If a line in the data below contains the word "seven", copy it out.

Exercise data:
-- -- --

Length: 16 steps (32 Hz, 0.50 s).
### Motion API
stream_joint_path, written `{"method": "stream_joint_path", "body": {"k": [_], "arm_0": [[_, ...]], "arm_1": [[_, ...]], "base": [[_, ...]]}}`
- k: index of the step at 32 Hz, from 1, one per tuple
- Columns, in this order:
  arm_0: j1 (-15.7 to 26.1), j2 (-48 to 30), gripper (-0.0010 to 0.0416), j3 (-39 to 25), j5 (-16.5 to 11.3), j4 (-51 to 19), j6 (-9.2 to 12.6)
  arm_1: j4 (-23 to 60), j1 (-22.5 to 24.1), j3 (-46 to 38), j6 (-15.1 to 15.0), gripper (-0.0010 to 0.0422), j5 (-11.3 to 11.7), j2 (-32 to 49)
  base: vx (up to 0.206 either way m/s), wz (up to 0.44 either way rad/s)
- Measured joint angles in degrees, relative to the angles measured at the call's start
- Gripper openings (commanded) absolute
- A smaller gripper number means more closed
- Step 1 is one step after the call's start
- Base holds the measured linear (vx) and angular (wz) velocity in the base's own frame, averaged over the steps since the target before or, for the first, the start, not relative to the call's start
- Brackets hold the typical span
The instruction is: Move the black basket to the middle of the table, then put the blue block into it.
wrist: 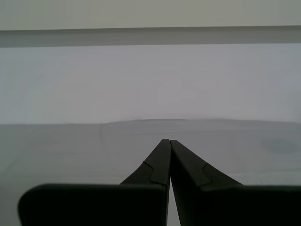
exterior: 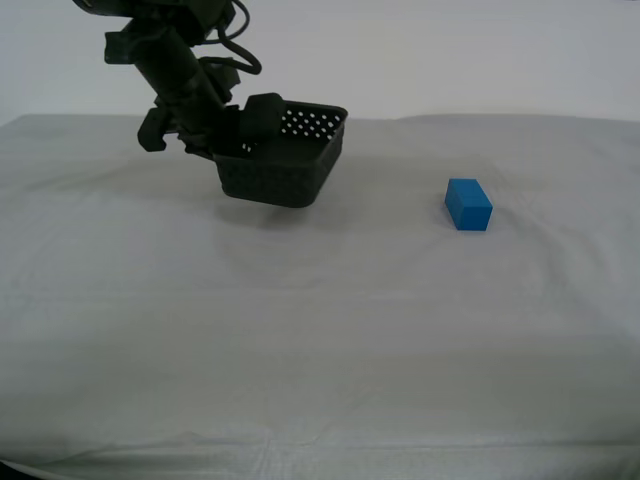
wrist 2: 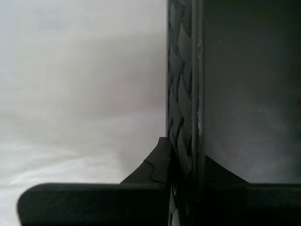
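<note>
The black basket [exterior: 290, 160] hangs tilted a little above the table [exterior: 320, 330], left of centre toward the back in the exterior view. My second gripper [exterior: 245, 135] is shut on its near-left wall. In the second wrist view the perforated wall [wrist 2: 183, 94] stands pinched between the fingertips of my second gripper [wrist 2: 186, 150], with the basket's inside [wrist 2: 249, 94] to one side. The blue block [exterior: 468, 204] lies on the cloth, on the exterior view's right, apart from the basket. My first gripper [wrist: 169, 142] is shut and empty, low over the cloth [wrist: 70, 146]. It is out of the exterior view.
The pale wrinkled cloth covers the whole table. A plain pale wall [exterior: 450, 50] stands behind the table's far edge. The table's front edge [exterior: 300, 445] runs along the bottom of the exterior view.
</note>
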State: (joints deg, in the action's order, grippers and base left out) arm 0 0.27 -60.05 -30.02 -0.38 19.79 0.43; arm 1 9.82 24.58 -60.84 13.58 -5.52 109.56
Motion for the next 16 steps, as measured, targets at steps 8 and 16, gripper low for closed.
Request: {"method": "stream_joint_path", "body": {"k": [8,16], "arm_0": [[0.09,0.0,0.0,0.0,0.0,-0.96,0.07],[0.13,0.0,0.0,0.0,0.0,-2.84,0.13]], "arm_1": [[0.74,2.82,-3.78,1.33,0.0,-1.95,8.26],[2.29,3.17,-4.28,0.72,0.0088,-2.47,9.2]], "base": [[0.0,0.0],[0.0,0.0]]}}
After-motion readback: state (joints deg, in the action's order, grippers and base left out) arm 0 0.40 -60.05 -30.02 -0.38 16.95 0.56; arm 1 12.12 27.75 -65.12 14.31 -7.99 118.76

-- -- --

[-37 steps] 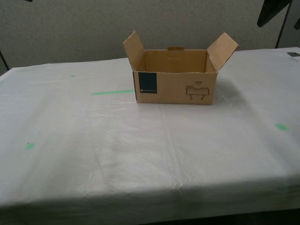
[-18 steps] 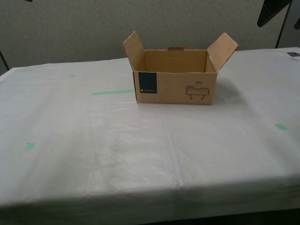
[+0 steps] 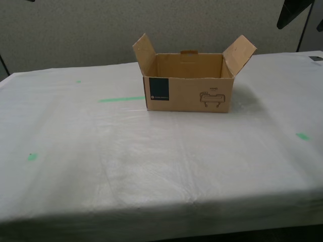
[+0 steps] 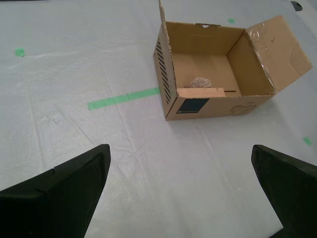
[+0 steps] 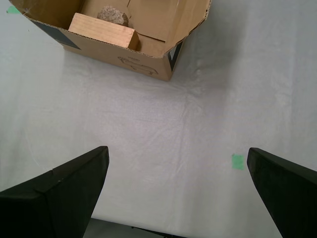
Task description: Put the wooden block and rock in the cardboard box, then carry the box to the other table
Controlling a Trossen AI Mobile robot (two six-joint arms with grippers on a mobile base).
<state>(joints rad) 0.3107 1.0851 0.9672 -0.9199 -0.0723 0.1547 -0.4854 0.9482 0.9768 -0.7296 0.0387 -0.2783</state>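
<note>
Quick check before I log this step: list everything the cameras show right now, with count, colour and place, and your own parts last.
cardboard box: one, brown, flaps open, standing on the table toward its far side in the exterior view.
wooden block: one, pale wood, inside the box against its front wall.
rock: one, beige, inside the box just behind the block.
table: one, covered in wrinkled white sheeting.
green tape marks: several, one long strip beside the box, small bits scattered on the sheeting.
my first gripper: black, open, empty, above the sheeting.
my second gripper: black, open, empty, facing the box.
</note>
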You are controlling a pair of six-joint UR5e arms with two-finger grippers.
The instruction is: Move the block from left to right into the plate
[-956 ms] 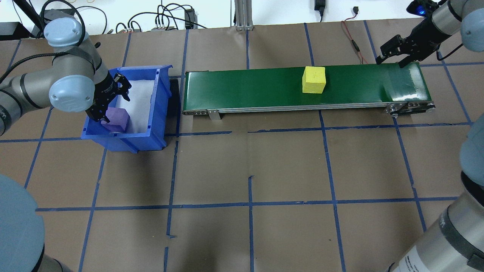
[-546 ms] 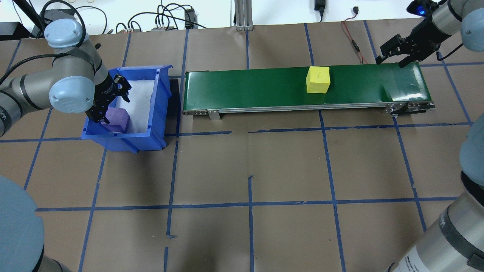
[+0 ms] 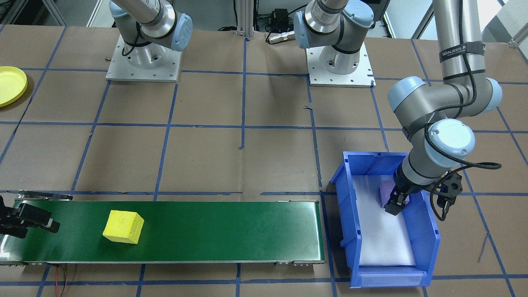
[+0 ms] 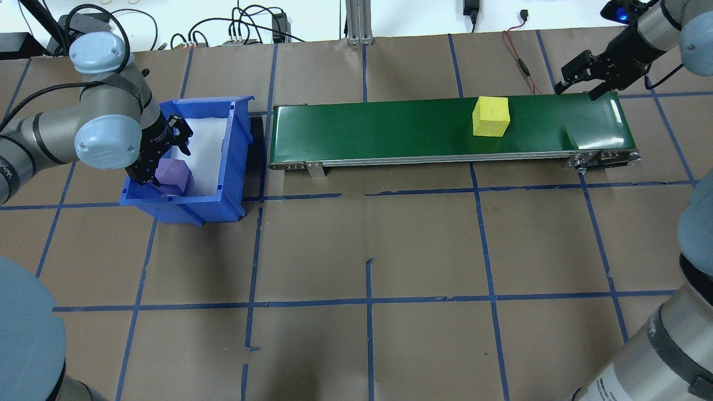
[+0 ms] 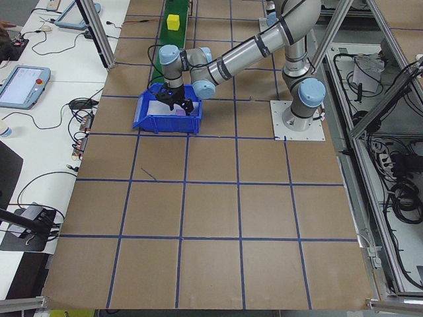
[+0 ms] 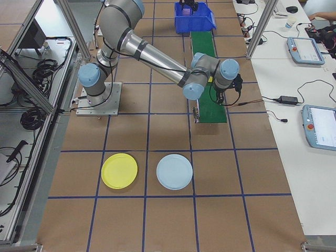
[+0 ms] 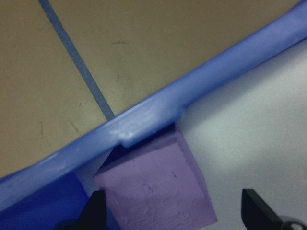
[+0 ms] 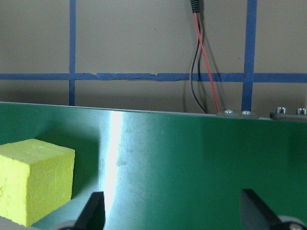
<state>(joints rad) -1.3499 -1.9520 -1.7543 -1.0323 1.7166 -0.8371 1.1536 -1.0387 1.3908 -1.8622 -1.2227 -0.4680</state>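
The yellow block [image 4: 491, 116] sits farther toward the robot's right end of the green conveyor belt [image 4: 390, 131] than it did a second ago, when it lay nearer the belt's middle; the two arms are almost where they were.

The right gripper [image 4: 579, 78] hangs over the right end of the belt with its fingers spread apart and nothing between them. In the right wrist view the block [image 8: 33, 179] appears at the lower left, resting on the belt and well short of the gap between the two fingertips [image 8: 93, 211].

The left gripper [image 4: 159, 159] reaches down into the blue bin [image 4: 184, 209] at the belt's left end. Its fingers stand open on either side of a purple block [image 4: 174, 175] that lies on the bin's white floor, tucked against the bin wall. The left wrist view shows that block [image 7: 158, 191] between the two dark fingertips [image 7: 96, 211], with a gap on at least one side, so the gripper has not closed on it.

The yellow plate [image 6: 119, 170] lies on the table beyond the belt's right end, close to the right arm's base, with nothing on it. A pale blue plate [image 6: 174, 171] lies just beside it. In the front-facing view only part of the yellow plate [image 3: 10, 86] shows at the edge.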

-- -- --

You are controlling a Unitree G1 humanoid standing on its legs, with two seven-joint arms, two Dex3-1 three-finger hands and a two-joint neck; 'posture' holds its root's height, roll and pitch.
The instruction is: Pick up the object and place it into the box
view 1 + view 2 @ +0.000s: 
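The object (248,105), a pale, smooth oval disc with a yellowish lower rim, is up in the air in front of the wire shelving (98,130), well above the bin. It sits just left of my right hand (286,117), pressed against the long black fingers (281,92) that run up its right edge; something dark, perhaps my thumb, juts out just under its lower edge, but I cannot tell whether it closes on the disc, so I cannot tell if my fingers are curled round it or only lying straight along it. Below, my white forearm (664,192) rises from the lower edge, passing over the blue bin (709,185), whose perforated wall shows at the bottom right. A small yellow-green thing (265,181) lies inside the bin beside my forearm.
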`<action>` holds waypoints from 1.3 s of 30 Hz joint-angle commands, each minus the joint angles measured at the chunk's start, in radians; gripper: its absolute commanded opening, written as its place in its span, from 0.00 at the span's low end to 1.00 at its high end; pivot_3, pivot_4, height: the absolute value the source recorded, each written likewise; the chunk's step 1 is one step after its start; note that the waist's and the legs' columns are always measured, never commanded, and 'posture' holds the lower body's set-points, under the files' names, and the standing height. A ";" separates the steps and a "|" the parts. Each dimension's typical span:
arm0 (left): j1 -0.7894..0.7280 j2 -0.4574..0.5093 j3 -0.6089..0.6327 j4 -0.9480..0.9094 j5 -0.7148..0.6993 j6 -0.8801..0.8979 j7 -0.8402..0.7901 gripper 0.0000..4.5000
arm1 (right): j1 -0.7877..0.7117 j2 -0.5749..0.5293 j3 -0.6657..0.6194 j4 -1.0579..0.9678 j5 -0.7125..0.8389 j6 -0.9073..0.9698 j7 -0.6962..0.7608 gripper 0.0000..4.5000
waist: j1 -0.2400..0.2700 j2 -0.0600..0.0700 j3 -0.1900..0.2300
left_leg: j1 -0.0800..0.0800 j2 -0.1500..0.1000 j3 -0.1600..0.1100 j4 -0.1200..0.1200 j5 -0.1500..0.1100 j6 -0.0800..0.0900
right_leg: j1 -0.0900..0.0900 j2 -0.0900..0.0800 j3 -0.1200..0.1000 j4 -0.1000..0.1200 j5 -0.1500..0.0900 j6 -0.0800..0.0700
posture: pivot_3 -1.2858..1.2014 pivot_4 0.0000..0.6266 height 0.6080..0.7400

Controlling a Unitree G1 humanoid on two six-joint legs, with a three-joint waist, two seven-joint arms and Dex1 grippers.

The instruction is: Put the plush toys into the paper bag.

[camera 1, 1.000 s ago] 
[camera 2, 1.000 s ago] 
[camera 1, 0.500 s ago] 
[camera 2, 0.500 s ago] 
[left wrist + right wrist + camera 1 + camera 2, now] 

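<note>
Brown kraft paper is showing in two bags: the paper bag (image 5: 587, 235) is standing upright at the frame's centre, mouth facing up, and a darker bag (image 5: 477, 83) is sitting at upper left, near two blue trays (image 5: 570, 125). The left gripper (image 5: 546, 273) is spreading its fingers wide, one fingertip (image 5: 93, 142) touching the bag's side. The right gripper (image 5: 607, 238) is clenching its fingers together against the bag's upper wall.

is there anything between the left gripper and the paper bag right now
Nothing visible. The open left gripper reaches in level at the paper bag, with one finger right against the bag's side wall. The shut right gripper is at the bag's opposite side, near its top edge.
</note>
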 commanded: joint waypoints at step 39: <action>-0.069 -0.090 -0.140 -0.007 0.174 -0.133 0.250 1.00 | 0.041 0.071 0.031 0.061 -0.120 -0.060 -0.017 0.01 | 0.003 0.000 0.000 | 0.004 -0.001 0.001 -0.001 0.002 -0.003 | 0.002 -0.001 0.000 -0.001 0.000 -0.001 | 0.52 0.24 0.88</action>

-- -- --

Response below:
You are controlling a Unitree G1 humanoid standing on its legs, with two seven-joint arms, two Dex3-1 three-finger hands and a two-joint neck; 'posture' holds its root's height, roll and pitch.
Controlling a Unitree G1 humanoid on two six-joint legs, with a three-joint waist, two seven-joint arms and Dex1 grippers.

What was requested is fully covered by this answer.